Activity
Copy out each line of the listing below where the string "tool" appears.

Available data
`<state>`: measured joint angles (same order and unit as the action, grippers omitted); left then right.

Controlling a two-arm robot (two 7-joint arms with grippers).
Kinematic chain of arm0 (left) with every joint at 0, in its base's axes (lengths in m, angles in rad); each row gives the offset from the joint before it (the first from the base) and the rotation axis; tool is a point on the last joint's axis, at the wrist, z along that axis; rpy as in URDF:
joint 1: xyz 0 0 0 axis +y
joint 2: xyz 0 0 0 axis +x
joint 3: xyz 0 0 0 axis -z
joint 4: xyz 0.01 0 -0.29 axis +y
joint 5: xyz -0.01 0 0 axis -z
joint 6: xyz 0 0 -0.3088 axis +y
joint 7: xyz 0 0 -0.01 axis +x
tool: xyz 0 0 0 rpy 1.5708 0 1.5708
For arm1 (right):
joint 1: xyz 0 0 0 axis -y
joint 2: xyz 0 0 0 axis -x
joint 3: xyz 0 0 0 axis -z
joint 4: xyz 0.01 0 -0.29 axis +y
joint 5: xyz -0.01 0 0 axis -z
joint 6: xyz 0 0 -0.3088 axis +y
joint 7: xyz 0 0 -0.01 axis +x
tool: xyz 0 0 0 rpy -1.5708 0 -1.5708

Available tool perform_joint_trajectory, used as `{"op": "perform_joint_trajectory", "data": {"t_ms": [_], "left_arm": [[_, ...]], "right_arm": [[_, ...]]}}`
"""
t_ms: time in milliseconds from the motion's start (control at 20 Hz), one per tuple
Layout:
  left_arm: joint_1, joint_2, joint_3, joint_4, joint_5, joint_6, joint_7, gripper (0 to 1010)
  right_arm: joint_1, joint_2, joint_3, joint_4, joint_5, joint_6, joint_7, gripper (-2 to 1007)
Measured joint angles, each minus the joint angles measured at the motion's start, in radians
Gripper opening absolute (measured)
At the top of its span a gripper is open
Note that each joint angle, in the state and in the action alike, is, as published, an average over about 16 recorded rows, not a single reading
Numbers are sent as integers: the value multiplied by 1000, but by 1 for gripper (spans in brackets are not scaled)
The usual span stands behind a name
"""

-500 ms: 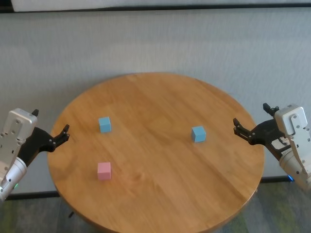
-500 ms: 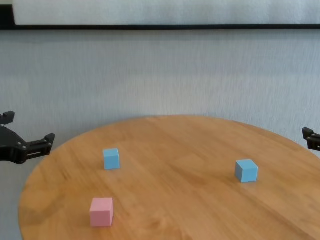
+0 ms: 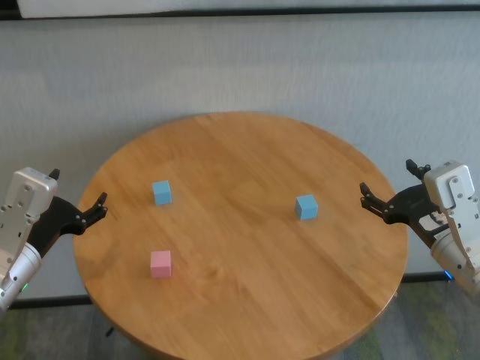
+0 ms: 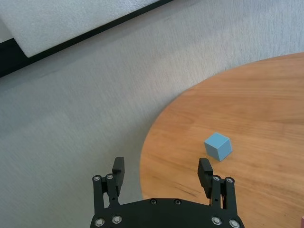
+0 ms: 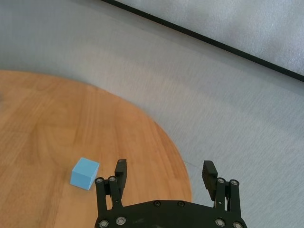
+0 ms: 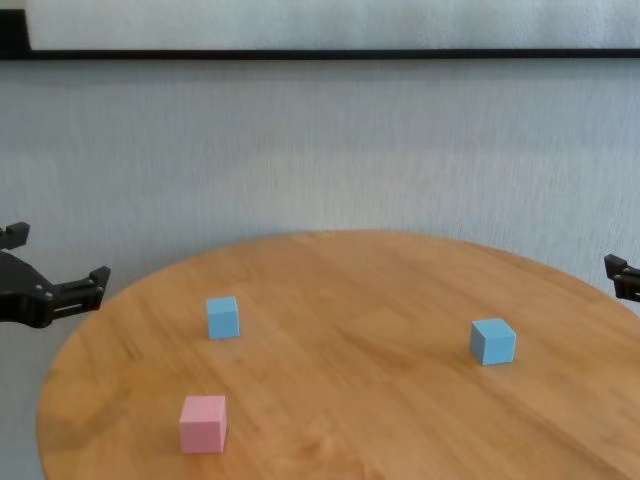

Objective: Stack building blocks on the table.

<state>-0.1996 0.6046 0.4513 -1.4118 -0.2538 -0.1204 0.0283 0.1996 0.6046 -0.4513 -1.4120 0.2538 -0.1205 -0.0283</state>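
Note:
Three building blocks lie apart on the round wooden table [image 3: 240, 150]. A pale pink one [image 3: 160, 264] sits near the front left. One light blue block [image 3: 161, 193] is behind it, and the other light blue block [image 3: 305, 207] is to the right. My left gripper [image 3: 78, 186] hovers open and empty just off the table's left edge; in the left wrist view the left blue block [image 4: 218, 146] lies ahead of its fingertips. At the table's right edge my right gripper [image 3: 387, 176] is open with nothing in it, and the right blue block [image 5: 85, 173] lies beside one finger.
Grey carpeted floor surrounds the table, with a white wall and a dark baseboard [image 3: 240, 11] behind. The wood between the blocks is bare.

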Motion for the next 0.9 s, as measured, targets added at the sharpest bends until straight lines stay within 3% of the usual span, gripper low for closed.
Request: {"op": "perform_joint_trajectory", "data": {"t_ms": [900], "left_arm": [[0, 0, 0, 0, 0, 0, 0, 1001]], "right_arm": [[0, 0, 0, 0, 0, 0, 0, 1000]]}}
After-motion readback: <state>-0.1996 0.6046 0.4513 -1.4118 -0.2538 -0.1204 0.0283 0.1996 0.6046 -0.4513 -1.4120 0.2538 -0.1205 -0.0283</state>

Solved problem
Kinematic chain of arm0 (left) with every joint at 0, in its base's axes (lengths in m, angles in rad); each row gives the offset from the joint before it (the first from the base) and the rotation axis; tool is a point on the last joint's axis, at the wrist, z along that axis; rpy as in URDF:
tool: xyz 0 0 0 rpy 1.5708 0 1.5708
tool: xyz 0 0 0 rpy -1.5708 0 -1.5708
Available tool perform_joint_trajectory, used as `{"op": "perform_joint_trajectory", "data": {"t_ms": [_], "left_arm": [[_, ...]], "right_arm": [[_, ...]]}}`

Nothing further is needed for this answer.